══ Source material
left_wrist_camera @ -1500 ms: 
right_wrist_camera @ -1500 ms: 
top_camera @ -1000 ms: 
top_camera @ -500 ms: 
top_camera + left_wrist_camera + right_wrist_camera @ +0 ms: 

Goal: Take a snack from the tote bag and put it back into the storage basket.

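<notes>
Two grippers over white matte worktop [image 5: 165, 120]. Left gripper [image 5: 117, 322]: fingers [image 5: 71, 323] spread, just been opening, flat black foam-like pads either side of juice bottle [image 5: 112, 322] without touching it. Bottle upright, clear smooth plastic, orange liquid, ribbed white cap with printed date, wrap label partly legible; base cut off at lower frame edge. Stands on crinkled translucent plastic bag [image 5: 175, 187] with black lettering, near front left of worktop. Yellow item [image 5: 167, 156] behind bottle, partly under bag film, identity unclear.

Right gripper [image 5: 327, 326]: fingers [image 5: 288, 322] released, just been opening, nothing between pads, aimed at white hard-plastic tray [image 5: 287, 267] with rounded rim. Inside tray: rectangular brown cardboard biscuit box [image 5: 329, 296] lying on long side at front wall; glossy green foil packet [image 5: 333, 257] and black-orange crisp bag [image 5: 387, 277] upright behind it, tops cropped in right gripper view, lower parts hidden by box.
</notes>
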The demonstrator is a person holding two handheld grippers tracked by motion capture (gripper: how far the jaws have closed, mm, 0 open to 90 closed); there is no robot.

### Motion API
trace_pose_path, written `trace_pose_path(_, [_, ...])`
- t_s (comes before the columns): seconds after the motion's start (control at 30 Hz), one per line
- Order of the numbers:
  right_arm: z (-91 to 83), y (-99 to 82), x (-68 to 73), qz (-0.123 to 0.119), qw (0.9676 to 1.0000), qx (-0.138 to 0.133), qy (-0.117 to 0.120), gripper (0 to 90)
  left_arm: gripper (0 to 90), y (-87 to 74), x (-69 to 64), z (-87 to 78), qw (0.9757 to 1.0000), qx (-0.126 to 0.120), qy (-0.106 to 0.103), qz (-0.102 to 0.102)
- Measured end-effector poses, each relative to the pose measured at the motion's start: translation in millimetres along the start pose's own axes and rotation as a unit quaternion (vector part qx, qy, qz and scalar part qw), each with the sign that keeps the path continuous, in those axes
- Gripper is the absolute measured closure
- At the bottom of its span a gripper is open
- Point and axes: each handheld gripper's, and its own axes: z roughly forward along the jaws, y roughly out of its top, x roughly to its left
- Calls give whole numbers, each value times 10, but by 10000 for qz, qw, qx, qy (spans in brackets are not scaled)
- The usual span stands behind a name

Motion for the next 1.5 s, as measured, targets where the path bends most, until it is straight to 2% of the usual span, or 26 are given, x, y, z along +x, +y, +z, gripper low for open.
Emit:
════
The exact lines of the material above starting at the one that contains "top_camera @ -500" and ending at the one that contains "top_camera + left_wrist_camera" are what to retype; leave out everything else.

top_camera @ -500 ms: 
top_camera + left_wrist_camera + right_wrist_camera @ +0 ms: 

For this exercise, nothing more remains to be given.